Sasha Stone (December 16, 1895 – August 6, 1940), born Aleksander Serge Steinsapir, was a Russian-born artist. A stateless photographer, he and his first wife, Cami Stone (born Wilhelmine Schammelhout 1892-1975), were successful photographers during the 1920s and 1930s. One of his best-known works is the photomontage he designed for the cover of Walter Benjamin's Einbahnstraße (One-Way Street) published in 1928.

==Biography==
Sasha was born as Aleksander Steinsapir to Jewish parents, Natan Steinsapir and Bella Meerson, in Saint Petersburg, Russia. He studied electrical engineering at Warsaw Technical Institute in Poland from 1911 to 1913. In 1913, he immigrated to New York and spent a few years working briefly at the Edison Company in New Jersey. In 1917, Sasha enlisted in the United States Army, served in WWI and was honorably discharged on June 14, 1919. While in the United States Army he was granted a stay at the American Expeditionary Forces (AEF) Art Training Centre in Paris after the war.

After his military discharge, Sasha lived in the Rue de Plantes, Paris, and worked as a sculptor. In 1918, Sasha and Cami moved to Berlin together and later married in 1922. When he moved to Berlin, he kept his studio in Rue de Plantes for his cousin Harry Ossip Meerson to use; however, Meerson failed to pay rent and was evicted. In Berlin, Sasha was associated with the sculptor Aleksandr Archipenko, and was a contributor to the magazine G – Material zur elementaren Gestaltung. His work was published in Die Form, Das Kunstblatt, UHU, Berliner Illustrirte Zeitung, Der Querschnitt, Gebrauchsgraphik, and Die Dame as well.
In 1924, Sasha and Cami opened their own studio in Berlin, named Atelier Stone, meaning "Studio Stone".

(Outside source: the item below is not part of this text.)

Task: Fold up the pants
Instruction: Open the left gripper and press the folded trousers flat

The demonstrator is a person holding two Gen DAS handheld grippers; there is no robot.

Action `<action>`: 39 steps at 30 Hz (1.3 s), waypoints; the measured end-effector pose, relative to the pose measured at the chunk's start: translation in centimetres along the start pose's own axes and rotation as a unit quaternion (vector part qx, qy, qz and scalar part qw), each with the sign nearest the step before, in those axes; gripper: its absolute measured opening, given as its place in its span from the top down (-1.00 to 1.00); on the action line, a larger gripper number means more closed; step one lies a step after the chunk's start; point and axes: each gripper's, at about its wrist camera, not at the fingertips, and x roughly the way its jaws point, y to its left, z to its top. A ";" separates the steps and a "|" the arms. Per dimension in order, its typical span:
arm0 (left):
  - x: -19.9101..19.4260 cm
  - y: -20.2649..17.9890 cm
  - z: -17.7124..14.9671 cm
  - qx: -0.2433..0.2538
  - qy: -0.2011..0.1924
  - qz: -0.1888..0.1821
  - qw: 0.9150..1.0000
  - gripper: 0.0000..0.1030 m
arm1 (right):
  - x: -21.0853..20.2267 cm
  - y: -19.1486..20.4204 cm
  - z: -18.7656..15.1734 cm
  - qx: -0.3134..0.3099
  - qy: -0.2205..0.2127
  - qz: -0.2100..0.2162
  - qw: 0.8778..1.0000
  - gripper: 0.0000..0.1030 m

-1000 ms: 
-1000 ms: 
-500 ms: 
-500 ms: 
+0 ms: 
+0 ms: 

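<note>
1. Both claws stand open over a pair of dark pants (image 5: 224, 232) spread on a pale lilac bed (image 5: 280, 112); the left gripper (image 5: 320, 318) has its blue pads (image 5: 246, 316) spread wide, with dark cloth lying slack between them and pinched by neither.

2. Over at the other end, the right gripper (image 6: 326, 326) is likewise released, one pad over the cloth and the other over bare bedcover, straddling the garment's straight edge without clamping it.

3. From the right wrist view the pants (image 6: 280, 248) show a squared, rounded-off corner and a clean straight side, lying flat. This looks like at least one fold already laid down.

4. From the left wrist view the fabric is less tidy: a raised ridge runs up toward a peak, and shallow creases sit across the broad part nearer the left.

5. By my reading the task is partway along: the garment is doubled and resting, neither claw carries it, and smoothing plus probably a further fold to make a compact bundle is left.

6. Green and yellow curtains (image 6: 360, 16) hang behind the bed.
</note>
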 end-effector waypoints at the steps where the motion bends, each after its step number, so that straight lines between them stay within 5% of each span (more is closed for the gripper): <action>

In 1928, he officially changed his name to Sasha Stone and became a painter. He had little success as an artist. Due to an economic downturn in Europe during this period, Sasha focused on photography as a main source of income. Sasha had become an extremely versatile photographer, working with portraits, journalism, feature images, advertising, property, fashion, and architecture photos. His photos appeared in Adolf Behne's edition of Berlin in Bildern, and Paul Cohen-Portheim's travel guide Paris. Sasha took images for surrealist journals like Varietés in Belgium and Bilfur in Paris. His work was presented in the first international photography exhibition called Fotografie der Gegenwart in Essen, Germany, and Werkbund's exhibition Film und Foto in Stuttgart, Germany.

In 1931, Sasha and Cami moved to Brussels, Cami's hometown, where they lived until they divorced. In 1933, the couple were part of the Exposition Internationale de la Photographie in Brussels. A collection of nudes by Sasha and Cami Stone was published in Les Femmes through the French magazine Arts et Métiers graphiques in 1933. Throughout this time Sasha was connected with artists, celebrities and intellectuals of that period.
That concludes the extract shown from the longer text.